● **What to produce**: Repeat the listing exactly, line by line, and leave the pictures behind.
----------
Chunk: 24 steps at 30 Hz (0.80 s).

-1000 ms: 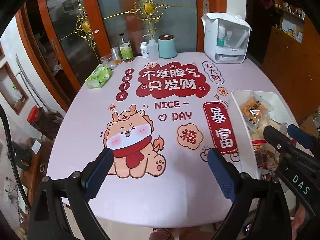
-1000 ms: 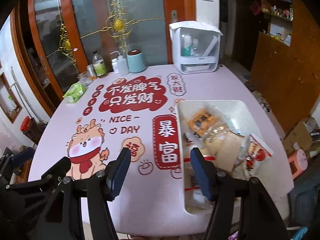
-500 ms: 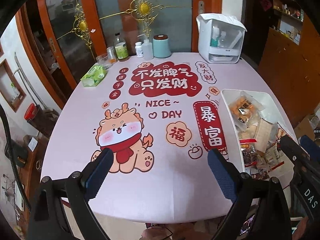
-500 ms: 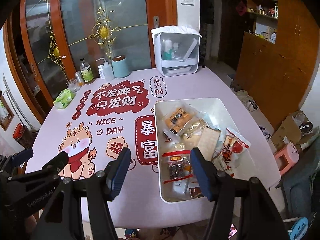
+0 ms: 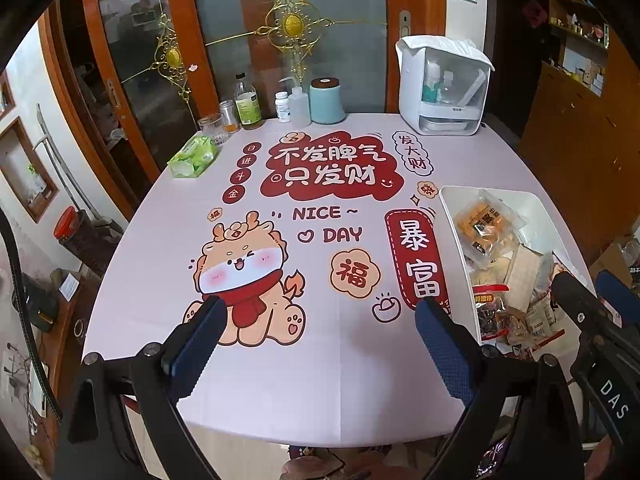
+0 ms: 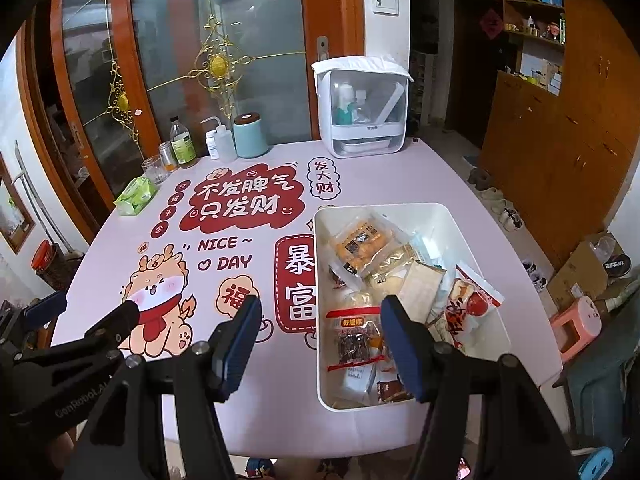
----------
● **Task answer**:
Chunk: 24 steps at 30 Hz (0.80 s).

-1000 ms: 
-1000 ms: 
-500 ms: 
-500 ms: 
+0 ms: 
+0 ms: 

This response is now finished.